New code assuming the bitmasks were stored in the ResponseBuilder
getIntersections() list... (but not sure what to do with a DocList)



    SolrIndexSearcher.QueryCommand cmd = rb.getQueryCommand();
    cmd.setTimeAllowed(timeAllowed);
    SolrIndexSearcher.QueryResult result = new
SolrIndexSearcher.QueryResult();
    searcher.search(result,cmd);
     if (rb.getIntersections() != null) {
      for (OpenBitSet bitsetToApply : rb.getIntersections()) {
        if (result.getDocSet() != null) {
          result.setDocSet(result.getDocSet().intersection(new
BitDocSet(bitsetToApply)));
        }
        else if (result.getDocList() != null) {
          result.setDocSet(result.getDocList().intersection(new
BitDocSet(bitsetToApply)));
          resut.setDocList(null); // can this change on the fly like this?
        }
        else {
           throw new RuntimeException ("unexpected resluts contains none of
DocSet or DocList");
        }
      }
    }
    rb.setResult( result );



Or is this the wrong path to go down?  

Any advice is helpful, and most likely this would involve a patch to make
happen.  
-- 
View this message in context: http://www.nabble.com/Intersecting-a-precalculated-OpenBitSet-with-results-tp21578520p21578520.html
Sent from the Solr - Dev mailing list archive at Nabble.com.
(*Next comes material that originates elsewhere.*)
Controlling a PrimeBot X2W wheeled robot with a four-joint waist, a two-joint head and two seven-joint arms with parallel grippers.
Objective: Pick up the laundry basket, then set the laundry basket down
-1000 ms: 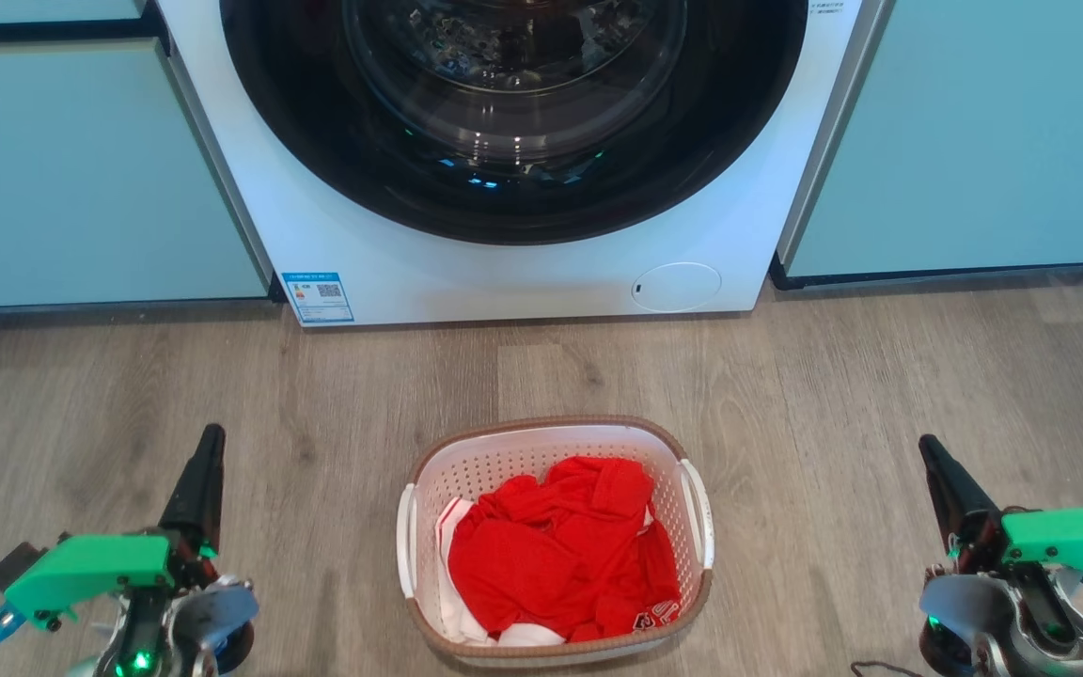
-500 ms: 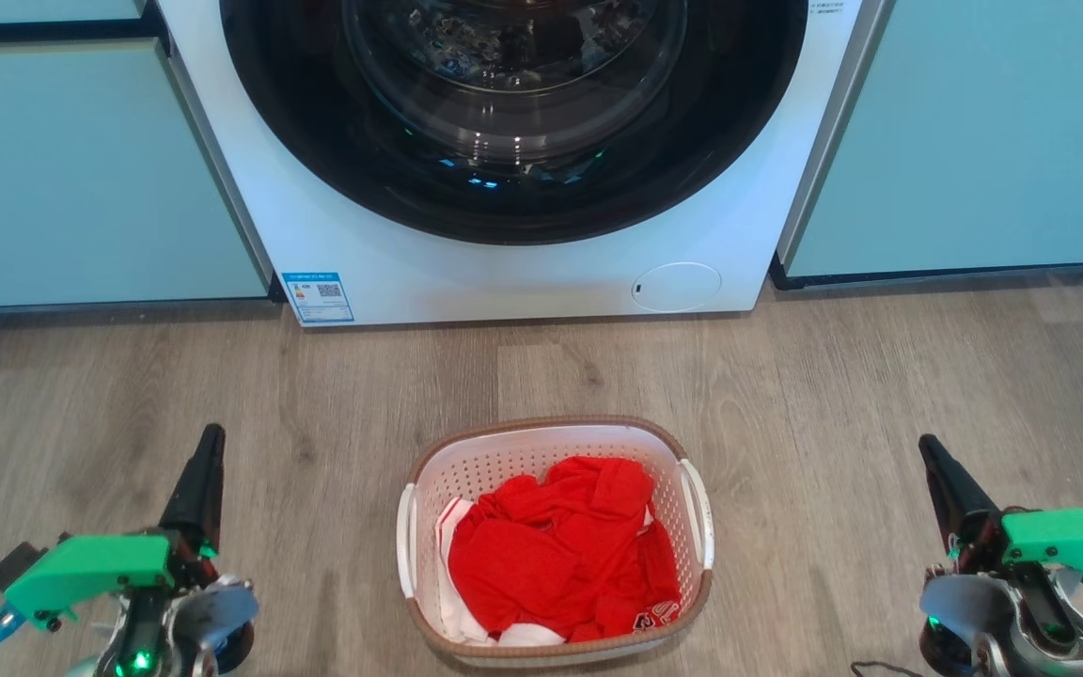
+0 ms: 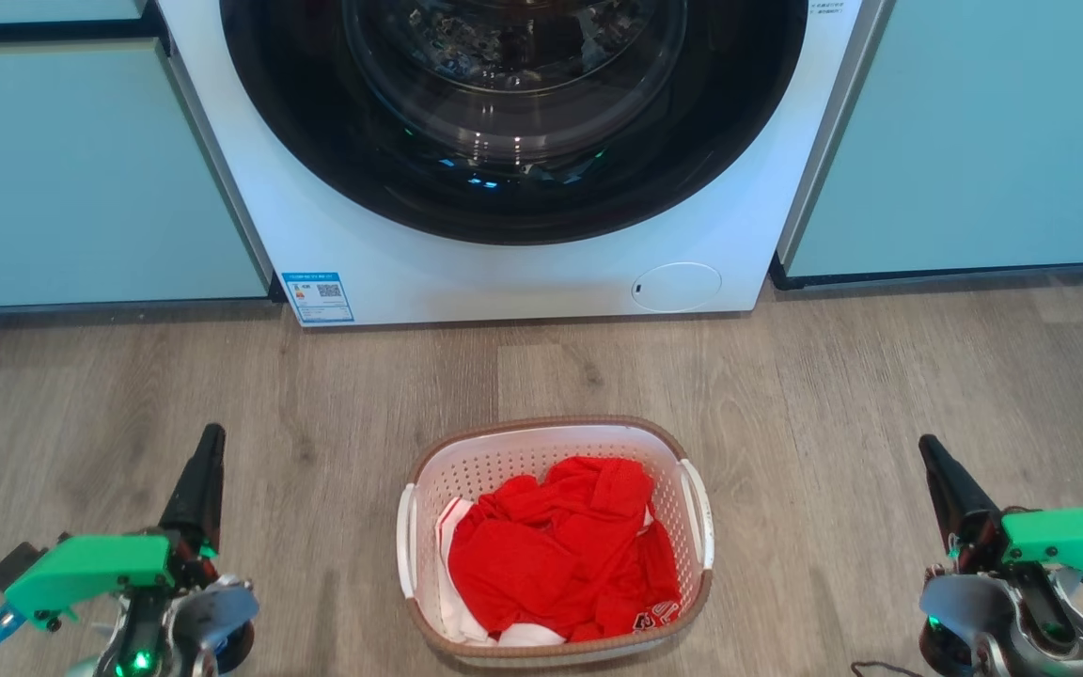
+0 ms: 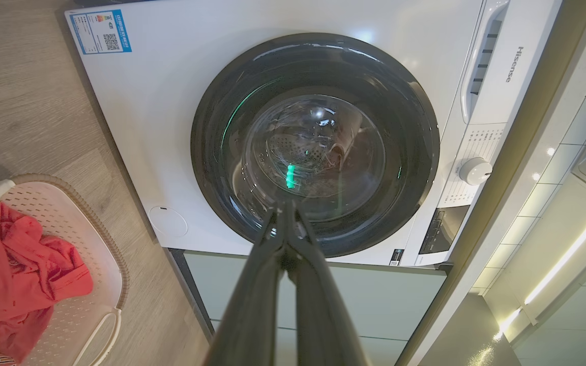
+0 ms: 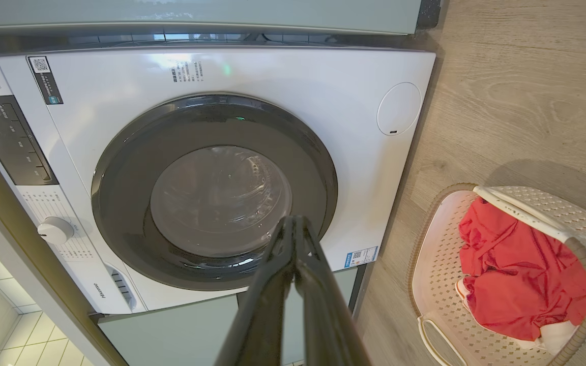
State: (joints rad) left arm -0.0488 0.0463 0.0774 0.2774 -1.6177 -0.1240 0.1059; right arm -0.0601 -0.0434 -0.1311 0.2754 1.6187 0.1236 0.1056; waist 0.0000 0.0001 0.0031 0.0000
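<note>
The laundry basket, white and perforated with a brown woven rim, stands on the wooden floor in front of the washing machine, holding red clothes. It also appears at the edge of the left wrist view and of the right wrist view. My left gripper hangs shut well to the basket's left, holding nothing. My right gripper hangs shut far to the basket's right, also with nothing in it. Both point toward the machine. The dark fingers meet at their tips in each wrist view.
A white front-loading washing machine with a dark round door stands right behind the basket. Pale green cabinets flank it on both sides. Bare wooden floor lies between the basket and each gripper.
</note>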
Re: Intersecting a precalculated OpenBitSet with results

Posted by Chris Hostetter <ho...@fucit.org>.
: We currently are intersecting a precalculated OpenBitSet (that does not
: affect score) with search by adding it to the filters in the ResponseBuilder
: via a wrapped in a ConstantScoreQuery and Filter.  We do this just before
: QueryComponent does its job.   

	...

: But, it does more work than needed.  Wouldn't it be better to just intersect
: this set with the results after they are determined?  To do this, Query
: Component needs a place to allow intersections before it stuffs the response
: in the response.  

I think a simpler approach might be to write a component that runs after 
QueryComponent which:
 * extracts the doclist/set currently in the response (by QueryComponent)
 * intersects them with the computed bitsets
 * writes the new doclist/docset back into the response


However: i wouldn't actaully assume that's better then your current 
approach of wrapping the OpenBitSet into a ConstantScoreQuery -- your 
current approach is probably helping the the IndexSearcher "skip" past a 
lot of docs w/o scoring them, but applying the intersection after the fact 
would eliminate that optimization.

It's also very hard to compute a DocList from an intersection after the 
fact ... you essentially need to re-execute the search anyway since it 
only keeps track of a set number of sorted documents.




-Hoss